## PROMPT
When writing out the entries below, keep only the lines from the line with "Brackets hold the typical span" to the line with "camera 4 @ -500", both included, exactly as they are, and leave the pictures aside.
*****
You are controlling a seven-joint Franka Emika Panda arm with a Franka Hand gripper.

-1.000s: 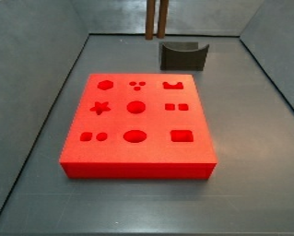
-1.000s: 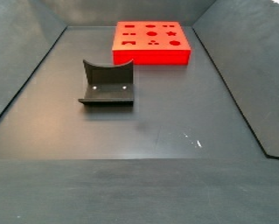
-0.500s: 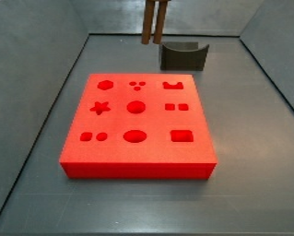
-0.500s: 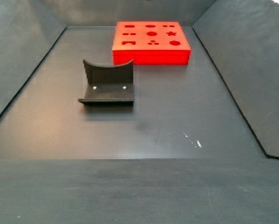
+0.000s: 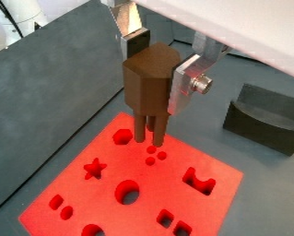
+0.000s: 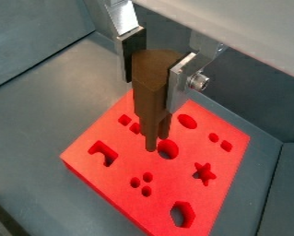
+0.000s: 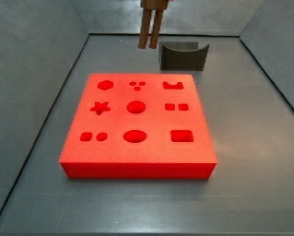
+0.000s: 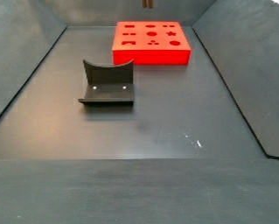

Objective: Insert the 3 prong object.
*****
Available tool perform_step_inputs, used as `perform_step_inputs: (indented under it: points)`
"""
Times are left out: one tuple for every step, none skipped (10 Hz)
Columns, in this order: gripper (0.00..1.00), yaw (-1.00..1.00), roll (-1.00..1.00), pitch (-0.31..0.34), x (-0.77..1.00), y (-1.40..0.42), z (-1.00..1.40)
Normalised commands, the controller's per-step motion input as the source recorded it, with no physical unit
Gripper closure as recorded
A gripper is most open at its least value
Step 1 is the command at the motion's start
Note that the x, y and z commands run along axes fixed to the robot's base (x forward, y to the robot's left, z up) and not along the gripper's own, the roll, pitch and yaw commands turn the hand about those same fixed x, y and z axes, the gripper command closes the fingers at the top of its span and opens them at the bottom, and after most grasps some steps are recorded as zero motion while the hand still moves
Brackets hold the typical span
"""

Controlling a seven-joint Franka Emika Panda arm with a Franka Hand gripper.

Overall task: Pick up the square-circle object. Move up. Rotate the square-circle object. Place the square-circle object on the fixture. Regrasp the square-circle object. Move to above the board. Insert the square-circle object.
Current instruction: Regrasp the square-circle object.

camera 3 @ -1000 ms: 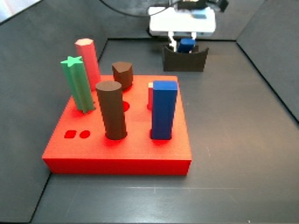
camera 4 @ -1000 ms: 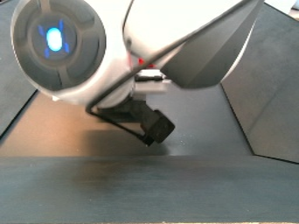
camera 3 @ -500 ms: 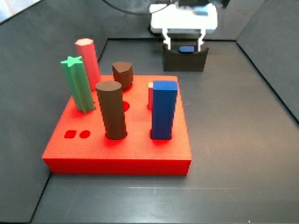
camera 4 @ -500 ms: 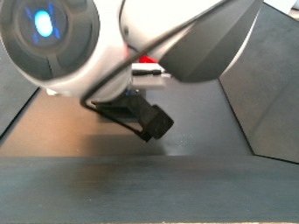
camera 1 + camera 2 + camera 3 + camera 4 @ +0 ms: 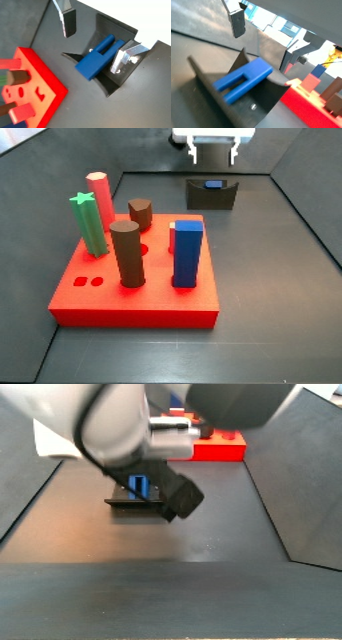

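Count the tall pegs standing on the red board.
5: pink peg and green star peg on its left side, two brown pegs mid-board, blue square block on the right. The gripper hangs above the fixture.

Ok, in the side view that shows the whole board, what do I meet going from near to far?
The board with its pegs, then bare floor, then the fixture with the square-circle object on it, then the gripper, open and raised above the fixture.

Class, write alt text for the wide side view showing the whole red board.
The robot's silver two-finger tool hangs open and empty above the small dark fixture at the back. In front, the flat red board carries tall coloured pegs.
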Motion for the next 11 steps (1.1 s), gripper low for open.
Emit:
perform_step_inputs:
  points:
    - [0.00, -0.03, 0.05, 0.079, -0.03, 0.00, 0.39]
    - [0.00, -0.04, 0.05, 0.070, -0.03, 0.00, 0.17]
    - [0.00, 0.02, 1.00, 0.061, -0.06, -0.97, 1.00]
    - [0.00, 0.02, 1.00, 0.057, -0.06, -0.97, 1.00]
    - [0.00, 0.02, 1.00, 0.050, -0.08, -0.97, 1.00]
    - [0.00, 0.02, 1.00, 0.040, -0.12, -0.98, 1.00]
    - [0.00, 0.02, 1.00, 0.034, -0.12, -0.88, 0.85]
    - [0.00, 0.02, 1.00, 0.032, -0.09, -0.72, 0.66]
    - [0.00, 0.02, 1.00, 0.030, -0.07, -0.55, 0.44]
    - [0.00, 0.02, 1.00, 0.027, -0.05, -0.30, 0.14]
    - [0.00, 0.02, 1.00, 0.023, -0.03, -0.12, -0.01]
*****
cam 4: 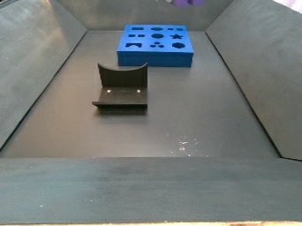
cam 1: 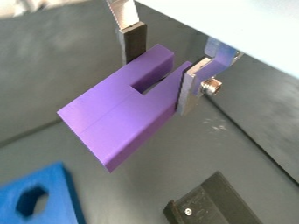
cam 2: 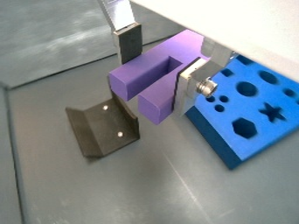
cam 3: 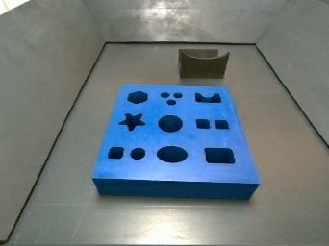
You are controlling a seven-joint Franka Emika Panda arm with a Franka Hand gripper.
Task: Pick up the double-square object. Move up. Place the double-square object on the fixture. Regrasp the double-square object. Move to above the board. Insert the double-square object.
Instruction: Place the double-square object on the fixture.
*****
## WRITTEN ANSWER
Brackets hold the typical span
"""

Controlling a seven-joint Franka Emika Panda arm with a Franka Hand gripper.

Overall task: Pick up the square-circle object. Move up. Rotate the square-circle object. Place the square-circle object on the fixture. Regrasp the square-circle object. Move to above the board. Insert the square-circle object.
Current instruction: Regrasp the square-circle object.

camera 3 @ -1000 ms: 
camera 4 @ -1000 ms: 
camera 3 @ -500 ms: 
camera 4 @ -500 ms: 

No further response is required.